## Exercise objective
Each line from the one containing "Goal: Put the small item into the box" through the end of the data below is to be output verbatim, with no lines added or left out.

## Material provided
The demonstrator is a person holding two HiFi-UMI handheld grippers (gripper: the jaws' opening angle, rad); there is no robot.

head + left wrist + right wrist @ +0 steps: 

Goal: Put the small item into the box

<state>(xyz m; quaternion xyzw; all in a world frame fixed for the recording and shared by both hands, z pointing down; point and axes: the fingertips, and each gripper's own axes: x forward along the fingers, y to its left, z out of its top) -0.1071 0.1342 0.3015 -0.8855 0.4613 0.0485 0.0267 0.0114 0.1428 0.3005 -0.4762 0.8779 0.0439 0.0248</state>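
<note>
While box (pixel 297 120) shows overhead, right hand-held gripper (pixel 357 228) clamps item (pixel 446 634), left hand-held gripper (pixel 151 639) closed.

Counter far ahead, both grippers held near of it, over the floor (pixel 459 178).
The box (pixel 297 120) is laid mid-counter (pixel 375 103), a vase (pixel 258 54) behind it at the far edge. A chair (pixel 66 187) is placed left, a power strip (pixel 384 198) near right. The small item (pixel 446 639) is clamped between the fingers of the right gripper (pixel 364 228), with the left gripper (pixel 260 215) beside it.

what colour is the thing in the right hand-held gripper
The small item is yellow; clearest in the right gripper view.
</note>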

## Exercise response
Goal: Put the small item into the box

<state>(xyz m; quaternion xyzw; all in a world frame fixed for the recording and shared by both hands, z pointing down; point and axes: the fingertips, and each gripper's own axes: x forward along the fingers, y to its left, z out of its top) -0.1071 0.1342 0.3015 -0.8855 0.4613 0.0485 0.0267 0.0114 0.1428 0.3005 -0.4762 0.8779 0.0439 0.0248</state>
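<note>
While box (pixel 297 120) shows overhead, right hand-held gripper (pixel 357 228) clamps item (pixel 446 634), left hand-held gripper (pixel 151 639) closed.

Counter far ahead, both grippers held near of it, over the floor (pixel 459 178).
The box (pixel 297 120) is laid mid-counter (pixel 375 103), a vase (pixel 258 54) behind it at the far edge. A chair (pixel 66 187) is placed left, a power strip (pixel 384 198) near right. The small item (pixel 446 639) is clamped between the fingers of the right gripper (pixel 364 228), with the left gripper (pixel 260 215) beside it.

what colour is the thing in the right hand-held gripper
The small item is yellow; clearest in the right gripper view.
</note>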

No more output will be given.